Gongura leaves are an excellent source of iron, which is crucial for forming hemoglobin, transporting oxygen in the blood, and preventing anemia.
The high Vitamin C content in gongura leaves and tomatoes, combined with the antioxidant properties of spices like turmeric, helps strengthen the immune system.
Spices like turmeric (containing curcumin) and ginger have natural anti-inflammatory compounds that can help reduce inflammation in the body.
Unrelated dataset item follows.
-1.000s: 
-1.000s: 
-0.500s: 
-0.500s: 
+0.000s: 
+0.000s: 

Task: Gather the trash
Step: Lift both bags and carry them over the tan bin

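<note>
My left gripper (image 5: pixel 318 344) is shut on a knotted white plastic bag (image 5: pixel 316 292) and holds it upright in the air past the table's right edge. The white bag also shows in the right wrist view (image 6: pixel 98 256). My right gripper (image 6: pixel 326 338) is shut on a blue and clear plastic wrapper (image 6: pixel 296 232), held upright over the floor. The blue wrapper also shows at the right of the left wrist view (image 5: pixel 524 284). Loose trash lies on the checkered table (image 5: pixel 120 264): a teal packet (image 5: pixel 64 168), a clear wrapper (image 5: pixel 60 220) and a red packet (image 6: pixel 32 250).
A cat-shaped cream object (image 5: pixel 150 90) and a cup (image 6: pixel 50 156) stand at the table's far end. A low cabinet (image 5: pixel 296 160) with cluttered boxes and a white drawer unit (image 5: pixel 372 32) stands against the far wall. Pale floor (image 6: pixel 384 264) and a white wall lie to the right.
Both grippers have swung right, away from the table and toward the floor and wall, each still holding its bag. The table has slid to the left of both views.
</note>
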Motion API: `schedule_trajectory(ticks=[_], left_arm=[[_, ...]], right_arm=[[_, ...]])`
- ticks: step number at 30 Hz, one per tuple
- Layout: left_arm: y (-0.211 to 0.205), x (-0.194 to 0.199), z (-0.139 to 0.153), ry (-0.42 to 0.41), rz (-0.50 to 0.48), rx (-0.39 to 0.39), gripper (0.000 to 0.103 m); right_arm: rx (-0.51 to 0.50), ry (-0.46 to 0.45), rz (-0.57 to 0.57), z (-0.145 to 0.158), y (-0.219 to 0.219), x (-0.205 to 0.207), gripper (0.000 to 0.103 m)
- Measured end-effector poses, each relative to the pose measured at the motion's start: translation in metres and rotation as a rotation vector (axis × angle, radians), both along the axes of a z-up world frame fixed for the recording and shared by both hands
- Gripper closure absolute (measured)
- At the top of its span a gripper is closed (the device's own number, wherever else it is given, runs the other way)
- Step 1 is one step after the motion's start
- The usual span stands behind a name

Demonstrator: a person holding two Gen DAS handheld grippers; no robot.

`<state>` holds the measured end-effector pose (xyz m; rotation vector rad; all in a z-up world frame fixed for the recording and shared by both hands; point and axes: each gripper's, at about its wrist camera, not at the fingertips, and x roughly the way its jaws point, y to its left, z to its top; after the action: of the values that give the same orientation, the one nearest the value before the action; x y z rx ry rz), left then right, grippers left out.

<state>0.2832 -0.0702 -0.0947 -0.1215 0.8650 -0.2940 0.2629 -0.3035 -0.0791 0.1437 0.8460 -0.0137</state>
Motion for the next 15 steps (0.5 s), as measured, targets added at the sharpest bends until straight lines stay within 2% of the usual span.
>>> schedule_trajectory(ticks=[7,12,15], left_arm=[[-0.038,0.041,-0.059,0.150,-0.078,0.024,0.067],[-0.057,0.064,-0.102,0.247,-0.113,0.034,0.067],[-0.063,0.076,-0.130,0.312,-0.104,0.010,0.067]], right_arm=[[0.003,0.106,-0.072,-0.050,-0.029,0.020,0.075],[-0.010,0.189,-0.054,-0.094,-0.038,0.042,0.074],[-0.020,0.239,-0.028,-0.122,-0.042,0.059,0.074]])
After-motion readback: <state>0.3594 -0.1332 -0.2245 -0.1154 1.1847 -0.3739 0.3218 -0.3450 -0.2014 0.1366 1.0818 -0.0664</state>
Gongura, also known as sorrel leaves or roselle, is a leafy green vegetable popular in Andhra cuisine. It has a distinct and strong sour, tangy flavor, similar to a lemon or tamarind, which is the hallmark of this dish.
If the curry is overwhelmingly sour, you can balance it by adding a small pinch of jaggery or sugar. You can also add a tablespoon of coconut milk or a little more onion-tomato masala to mellow the tanginess.
Yes, it can be a healthy dish. Eggs are an excellent source of high-quality protein and essential nutrients. Gongura leaves are rich in iron, vitamin C, and antioxidants. To make it healthier, you can reduce the amount of oil used in the preparation.
One serving of this curry contains approximately 310 calories. This is an estimate and can vary based on the size of the eggs and the amount of oil used.
Absolutely! For a vegetarian version, you can use paneer, potatoes, or chickpeas. For a vegan option, pan-fried firm tofu is an excellent substitute for eggs.
Leftover Gongura Kodi Guddu Kura can be stored in an airtight container in the refrigerator for up to 2-3 days. The flavors tend to deepen overnight, making it even more delicious the next day. Reheat thoroughly before serving.